=== How to complete this task ===
Please find all lines in the data that hold the string "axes" and copy them.

=== Exercise inputs ===

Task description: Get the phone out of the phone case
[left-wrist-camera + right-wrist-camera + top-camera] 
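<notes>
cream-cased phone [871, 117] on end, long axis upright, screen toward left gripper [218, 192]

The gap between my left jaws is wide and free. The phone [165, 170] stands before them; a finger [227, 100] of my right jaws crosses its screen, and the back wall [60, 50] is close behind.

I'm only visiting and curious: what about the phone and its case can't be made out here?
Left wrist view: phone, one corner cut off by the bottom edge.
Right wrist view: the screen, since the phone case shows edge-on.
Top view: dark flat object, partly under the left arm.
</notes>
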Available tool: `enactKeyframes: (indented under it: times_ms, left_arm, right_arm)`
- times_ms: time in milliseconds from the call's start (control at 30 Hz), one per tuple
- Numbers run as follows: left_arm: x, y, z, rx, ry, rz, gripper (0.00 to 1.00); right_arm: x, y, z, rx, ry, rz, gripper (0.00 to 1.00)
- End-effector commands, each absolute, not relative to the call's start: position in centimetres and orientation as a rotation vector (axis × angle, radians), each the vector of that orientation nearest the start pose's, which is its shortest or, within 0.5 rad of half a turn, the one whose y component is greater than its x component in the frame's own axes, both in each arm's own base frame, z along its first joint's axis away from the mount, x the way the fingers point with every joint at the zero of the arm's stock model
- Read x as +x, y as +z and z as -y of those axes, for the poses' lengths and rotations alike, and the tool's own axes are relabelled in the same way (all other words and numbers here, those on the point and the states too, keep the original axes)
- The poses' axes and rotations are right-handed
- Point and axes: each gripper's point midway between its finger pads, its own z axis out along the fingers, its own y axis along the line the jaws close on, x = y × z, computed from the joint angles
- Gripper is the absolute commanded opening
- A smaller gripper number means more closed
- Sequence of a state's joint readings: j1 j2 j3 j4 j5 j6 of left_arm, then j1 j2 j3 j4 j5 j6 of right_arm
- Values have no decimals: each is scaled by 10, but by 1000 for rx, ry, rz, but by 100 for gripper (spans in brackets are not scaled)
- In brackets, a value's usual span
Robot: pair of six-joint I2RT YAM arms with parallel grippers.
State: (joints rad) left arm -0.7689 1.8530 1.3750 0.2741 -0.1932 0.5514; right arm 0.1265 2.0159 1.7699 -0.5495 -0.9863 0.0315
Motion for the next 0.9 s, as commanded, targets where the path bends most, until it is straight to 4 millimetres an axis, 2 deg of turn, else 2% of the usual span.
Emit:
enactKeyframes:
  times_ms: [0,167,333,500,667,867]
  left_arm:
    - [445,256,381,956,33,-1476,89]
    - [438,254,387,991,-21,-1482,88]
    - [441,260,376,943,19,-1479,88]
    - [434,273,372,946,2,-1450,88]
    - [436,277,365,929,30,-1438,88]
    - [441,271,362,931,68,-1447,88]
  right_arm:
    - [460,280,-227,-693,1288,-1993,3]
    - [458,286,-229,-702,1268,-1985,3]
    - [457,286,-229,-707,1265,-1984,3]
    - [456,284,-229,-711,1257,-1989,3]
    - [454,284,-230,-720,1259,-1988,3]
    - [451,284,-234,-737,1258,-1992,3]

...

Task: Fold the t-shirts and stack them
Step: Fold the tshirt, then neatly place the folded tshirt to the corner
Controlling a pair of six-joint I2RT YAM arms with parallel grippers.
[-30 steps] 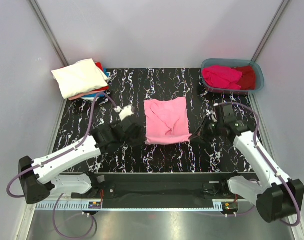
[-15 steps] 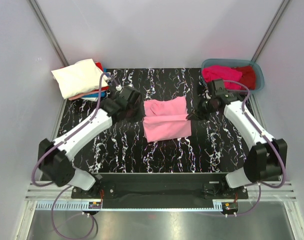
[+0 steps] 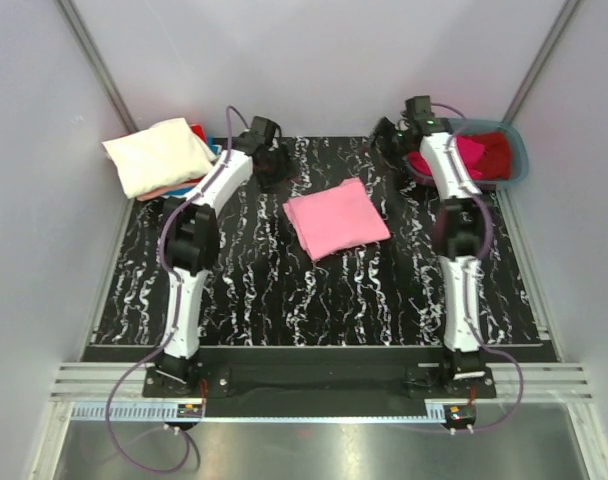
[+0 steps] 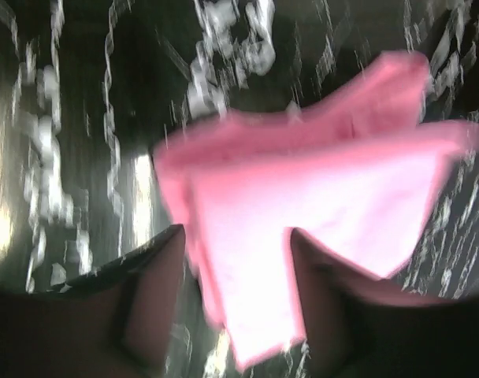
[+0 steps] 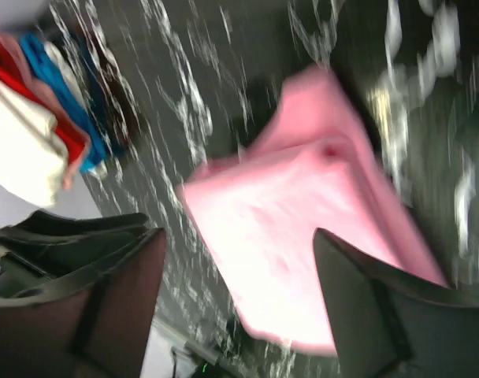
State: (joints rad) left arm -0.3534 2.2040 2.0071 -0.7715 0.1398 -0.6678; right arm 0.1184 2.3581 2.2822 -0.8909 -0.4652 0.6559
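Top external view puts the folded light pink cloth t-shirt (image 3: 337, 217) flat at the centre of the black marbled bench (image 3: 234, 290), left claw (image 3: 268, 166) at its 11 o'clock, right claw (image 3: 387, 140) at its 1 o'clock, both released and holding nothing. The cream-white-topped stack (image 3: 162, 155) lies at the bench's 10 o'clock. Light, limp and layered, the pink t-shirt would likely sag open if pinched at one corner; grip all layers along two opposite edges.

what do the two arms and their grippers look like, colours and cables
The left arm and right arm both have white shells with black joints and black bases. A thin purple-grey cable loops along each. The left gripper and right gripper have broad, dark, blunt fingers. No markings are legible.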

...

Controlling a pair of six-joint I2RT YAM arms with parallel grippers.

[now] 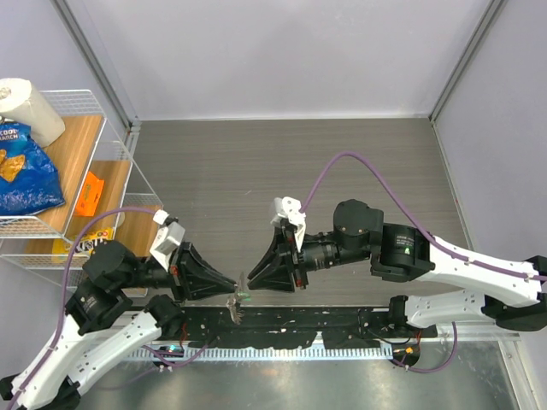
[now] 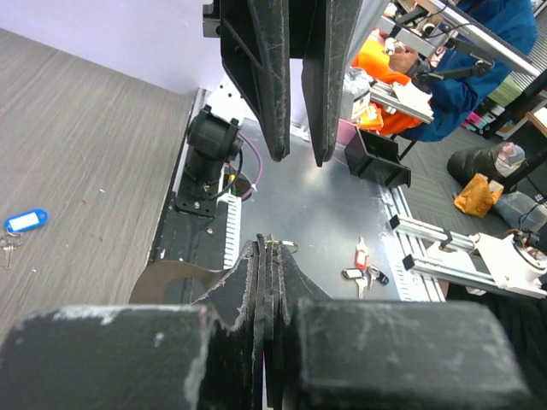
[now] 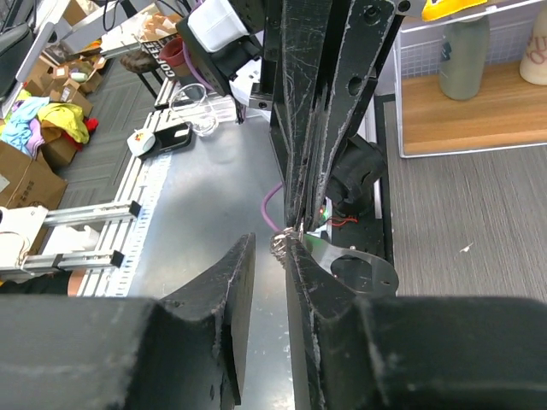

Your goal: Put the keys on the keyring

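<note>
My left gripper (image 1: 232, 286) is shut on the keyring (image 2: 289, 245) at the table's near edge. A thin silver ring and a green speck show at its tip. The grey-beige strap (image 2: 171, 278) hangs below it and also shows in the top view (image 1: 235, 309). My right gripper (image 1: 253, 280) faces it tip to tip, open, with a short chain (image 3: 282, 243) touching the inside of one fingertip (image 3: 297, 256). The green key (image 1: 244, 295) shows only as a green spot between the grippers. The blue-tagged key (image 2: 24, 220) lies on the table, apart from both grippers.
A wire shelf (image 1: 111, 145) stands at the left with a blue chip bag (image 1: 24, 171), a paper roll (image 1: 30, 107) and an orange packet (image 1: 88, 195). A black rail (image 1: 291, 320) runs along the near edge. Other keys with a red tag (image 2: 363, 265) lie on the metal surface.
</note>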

=== Response to the exercise ===
- End-effector commands, each absolute, not relative to the call's start: position in centimetres and orientation as a rotation vector (axis × angle, radians), each the vector of that orientation nearest the start pose's, which is its shortest or, within 0.5 rad of half a turn, the one whose y component is greater than its x component in the frame's own axes, both in each arm's own base frame, z along its first joint's axis away from the mount, x the way the fingers point with every joint at the zero of the arm's stock model
- Read x as +x, y as +z and z as -y of those axes, for the poses' lengths and rotations alike, and the tool's own axes are relabelled in the same way (all other words and numbers here, those on the point and the states too, keep the original axes)
- The poses' axes and rotations are right-handed
- Point and axes: each gripper's point midway between its finger pads, its own z axis out along the fingers, its own y axis along the line the jaws close on, x = y × z, computed from the joint angles

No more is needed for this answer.